— Exercise description —
Go through the lines below and tally each one holding "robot". Write only the total.

[Source records]
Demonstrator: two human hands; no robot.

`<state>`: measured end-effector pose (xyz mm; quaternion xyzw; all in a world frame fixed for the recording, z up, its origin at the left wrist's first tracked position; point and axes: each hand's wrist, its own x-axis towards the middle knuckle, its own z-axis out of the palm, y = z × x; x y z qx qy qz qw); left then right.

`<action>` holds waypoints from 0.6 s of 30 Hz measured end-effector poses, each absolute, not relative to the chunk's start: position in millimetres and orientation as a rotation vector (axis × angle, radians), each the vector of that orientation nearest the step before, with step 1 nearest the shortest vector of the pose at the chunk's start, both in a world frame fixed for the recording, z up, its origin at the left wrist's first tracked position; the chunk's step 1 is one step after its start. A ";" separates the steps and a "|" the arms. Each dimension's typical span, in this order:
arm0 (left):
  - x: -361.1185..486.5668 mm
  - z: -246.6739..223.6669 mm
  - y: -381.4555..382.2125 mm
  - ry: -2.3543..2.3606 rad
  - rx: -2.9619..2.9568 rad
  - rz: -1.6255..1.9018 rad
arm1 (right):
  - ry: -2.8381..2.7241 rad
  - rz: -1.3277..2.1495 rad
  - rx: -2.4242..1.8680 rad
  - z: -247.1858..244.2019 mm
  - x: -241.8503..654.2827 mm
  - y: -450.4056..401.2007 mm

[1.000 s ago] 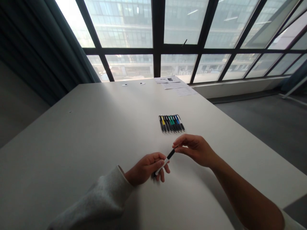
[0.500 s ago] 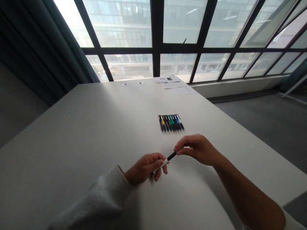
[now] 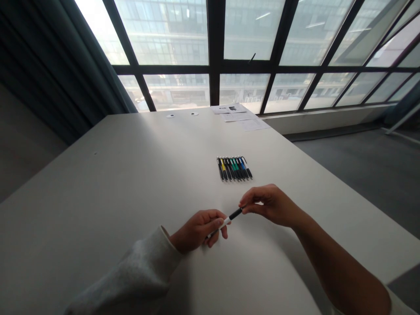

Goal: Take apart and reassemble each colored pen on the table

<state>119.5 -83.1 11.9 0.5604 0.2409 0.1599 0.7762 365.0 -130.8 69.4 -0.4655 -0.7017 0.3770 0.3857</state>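
A white pen with a black grip (image 3: 234, 214) is held slantwise between my two hands, over the near part of the table. My left hand (image 3: 204, 228) is closed round its white barrel, thumb on top. At the pen's upper right end, the fingertips of my right hand (image 3: 271, 203) pinch its tip, which they hide. Beyond the hands lies a row of several pens (image 3: 234, 169), side by side, in black, yellow, green, blue and white.
The white table (image 3: 147, 175) stretches to the windows. Printed paper sheets (image 3: 238, 116) lie at its far right corner. Two small white discs (image 3: 194, 114) with dark centres sit near the far edge. A dark curtain (image 3: 65, 65) hangs at the left.
Hardly anything differs. Both hands keep their grip on the pen, and the row of pens stays put.
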 end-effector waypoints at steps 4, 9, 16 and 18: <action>119.9 14.4 -83.6 0.525 1.231 0.346 | -1.871 0.913 -1.254 67.8 361.2 -130.6; 119.7 14.6 -82.8 0.532 1.243 0.355 | -1.805 1.076 -1.310 65.1 359.4 -131.0; 119.4 15.4 -83.3 0.556 1.230 0.388 | -1.847 1.051 -1.357 63.9 361.7 -128.8; 119.3 15.6 -83.5 0.558 1.235 0.397 | -1.865 1.042 -1.449 62.8 361.2 -127.9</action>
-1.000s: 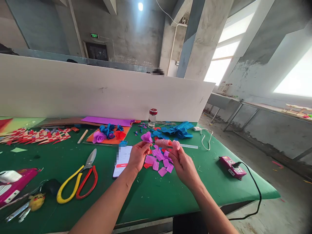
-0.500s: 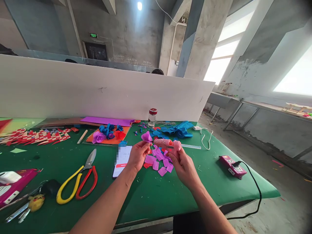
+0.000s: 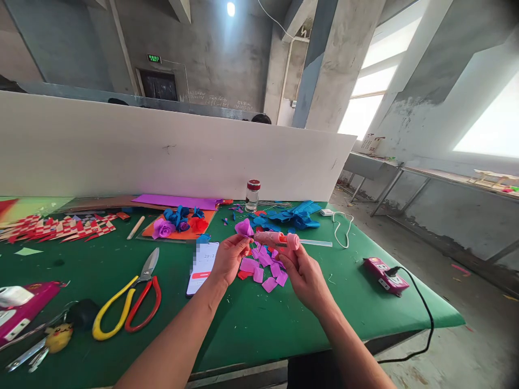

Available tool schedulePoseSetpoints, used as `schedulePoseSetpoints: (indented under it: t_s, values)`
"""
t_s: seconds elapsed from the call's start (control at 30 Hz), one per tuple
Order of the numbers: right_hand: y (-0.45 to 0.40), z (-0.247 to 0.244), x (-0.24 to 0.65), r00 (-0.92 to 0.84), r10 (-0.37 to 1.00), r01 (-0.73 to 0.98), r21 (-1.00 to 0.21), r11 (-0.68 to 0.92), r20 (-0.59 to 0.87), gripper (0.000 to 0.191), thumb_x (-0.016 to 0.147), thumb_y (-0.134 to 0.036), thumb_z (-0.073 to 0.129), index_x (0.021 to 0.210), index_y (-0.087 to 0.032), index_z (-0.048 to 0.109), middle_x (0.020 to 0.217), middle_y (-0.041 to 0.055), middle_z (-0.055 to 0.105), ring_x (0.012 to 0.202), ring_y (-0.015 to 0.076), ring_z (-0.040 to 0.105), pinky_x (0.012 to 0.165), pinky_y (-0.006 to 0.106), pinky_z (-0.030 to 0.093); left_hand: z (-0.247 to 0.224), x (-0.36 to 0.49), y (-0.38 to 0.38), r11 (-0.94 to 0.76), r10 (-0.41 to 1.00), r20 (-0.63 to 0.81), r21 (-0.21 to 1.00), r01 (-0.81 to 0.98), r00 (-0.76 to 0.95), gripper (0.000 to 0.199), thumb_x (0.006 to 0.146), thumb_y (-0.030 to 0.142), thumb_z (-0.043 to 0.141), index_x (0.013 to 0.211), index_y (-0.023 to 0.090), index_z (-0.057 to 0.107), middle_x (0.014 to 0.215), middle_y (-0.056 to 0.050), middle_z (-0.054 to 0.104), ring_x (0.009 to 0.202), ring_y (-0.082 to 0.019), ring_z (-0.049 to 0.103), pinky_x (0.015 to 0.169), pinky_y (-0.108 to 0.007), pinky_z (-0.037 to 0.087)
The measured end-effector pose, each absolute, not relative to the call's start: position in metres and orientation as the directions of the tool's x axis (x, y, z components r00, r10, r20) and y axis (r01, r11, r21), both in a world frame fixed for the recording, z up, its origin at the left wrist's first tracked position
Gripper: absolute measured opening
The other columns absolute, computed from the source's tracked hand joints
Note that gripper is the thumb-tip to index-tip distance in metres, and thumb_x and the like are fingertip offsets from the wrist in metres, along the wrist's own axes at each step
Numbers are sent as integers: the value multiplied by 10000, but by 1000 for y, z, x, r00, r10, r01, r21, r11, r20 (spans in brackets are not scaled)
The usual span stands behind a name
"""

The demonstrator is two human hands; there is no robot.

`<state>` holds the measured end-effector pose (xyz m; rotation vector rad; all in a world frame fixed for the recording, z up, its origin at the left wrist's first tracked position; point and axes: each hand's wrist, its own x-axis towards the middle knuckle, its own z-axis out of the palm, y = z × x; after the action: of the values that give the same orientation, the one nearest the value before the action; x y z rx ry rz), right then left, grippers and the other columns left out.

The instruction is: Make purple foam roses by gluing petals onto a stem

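Between the fingers of my left hand (image 3: 231, 258) is a small purple paper flower (image 3: 244, 227), petals upward. My right hand (image 3: 304, 273) is closed around a pink glue gun (image 3: 270, 238), whose nozzle points left and meets the flower's lower part or stops just short of it; I cannot tell which. A clear glue stick (image 3: 318, 243) juts out of the gun's rear to the right. Under both hands lie loose purple petal pieces (image 3: 265, 259), with some red ones among them. A phone (image 3: 203, 267) with a lit screen rests left of my left wrist.
Scissors (image 3: 141, 294) with yellow and red handles lie left. Finished paper flowers (image 3: 164, 228) sit on an orange sheet. Behind the petals are a red-capped jar (image 3: 252, 195) and blue paper (image 3: 298, 215). A power strip (image 3: 386, 276) with a black cord lies right; keys (image 3: 38, 354) lie front left.
Almost nothing differs. The view shifts very slightly, and both hands keep the flower and the glue gun in nearly the same position.
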<state>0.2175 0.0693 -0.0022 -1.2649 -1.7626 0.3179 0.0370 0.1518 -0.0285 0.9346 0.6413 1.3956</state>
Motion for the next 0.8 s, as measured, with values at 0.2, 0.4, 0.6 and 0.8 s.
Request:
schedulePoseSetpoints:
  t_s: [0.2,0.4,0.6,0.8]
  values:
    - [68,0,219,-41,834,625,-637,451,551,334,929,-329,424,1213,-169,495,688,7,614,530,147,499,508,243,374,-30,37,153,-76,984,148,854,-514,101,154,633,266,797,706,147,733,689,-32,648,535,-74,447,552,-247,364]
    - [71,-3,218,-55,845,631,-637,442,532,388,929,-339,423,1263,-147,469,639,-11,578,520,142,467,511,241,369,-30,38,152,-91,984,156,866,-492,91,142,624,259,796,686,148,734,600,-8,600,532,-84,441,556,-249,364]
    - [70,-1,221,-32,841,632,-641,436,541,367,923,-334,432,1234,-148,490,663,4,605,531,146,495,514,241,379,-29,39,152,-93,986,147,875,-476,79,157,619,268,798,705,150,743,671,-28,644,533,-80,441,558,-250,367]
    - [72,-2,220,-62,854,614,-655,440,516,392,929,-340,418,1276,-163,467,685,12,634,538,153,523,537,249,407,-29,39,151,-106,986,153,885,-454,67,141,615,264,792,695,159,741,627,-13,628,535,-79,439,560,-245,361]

— Solved problem —
2